Later this evening, I learned from the owners of the property that Gent was euthanized three and a half years ago. His body may have left this physical world, but I am here to tell you, his spirit is alive and strong.

As I was telling a friend of this afternoon, I looked up and in my container of a roasted sweet potato, staring straight at me was a heart. #weareone

With Gent, 2007/2008

If you believe it, you will see it, 2018

Monday, October 2, 2017

Free Fallin'

So here's what happened this evening.

I went to the home of a couple, long time students of mine, to give them a private dance lesson before they left town for a wedding. They're just breaking speed in West Coast Swing, their fourth dance.

We were coming to the end of the lesson and I was explaining how at the wedding they will likely be able to fit WCS into much of the music. As an example of how to use the music to create the dance, I played Free Fallin', the Tom Petty cover by John Mayer.

Oh how the dance angels descended upon this pair! It was magical. Lost was the concentration on left or right, or 1, 2, 3 & 4. They danced. They melted into the music, they moved as one, the room became quite small.

It was an emotional moment I don't think any of us saw coming.

I remember my time at the Damn the Torpedoes concert as a 15 year old. And with that same appreciative but more wise heart, I shall remember my time feeling Tom Petty free fallin' into eternal grace.

Thank you J & R.




Saturday, August 19, 2017

Thank You, Roberta Flack

We all know how music can transport us, heal us, comfort us, inspire us, energize us. And when the Universe is on a roll, the right song comes at the right moment.

Most of my friends remember the end of our relationship, the last few years. Those were hard years, painful and challenging. Of course, my friends have not experienced my journey as I have, since then, my healing, my understanding, my compassion, my forgiveness. So when people say something like, "I know your relationship didn't end well" it's almost as if I am being reminded of something, or really, more like being told something that seems so distant and almost foreign. It's just not where I live any longer. I have moved far away from those days. But I understand their point.

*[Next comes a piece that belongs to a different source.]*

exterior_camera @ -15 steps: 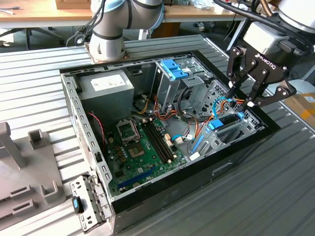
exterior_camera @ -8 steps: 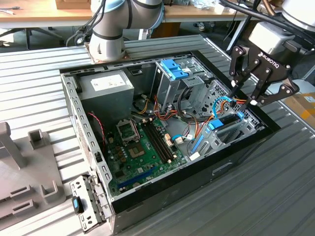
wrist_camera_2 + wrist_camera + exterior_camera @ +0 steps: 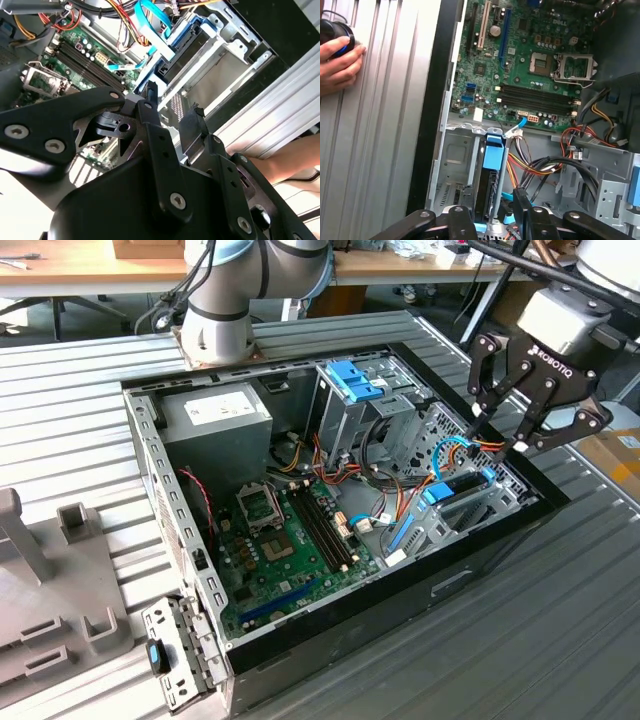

Our connection was soul lives long. Our time together was profoundly deep. Now that he has changed the dynamic, in death, another phase of movement is occurring.

Someone posted Roberta Flack's The First Time Ever I Saw Your Face. Who hasn't loved this song! But tonight, it's as if I am hearing this fully, for the first time. It was a movie replaying. It was the feeling of cheeks touching that first time in the kitchen, of my heart pounding like never before. He was the one person who knew me and all of my demons better than anyone. It was vulnerable and raw and real. It was love.

My mother had said we had child-like play and laughter. It's because we offered our inner child to the other, to be known, to be appreciated, and to be healed of all the burdens our little one carries for us as adults. That's how deep we went.

For all that happened over our many years together, it cannot erase this. We were destined for one another, we had a soul contract. And now, I think I can finally grieve without fearing being caught in the loop of past lives.

We have truly separated.

And this calls for something different. This is what I am discovering.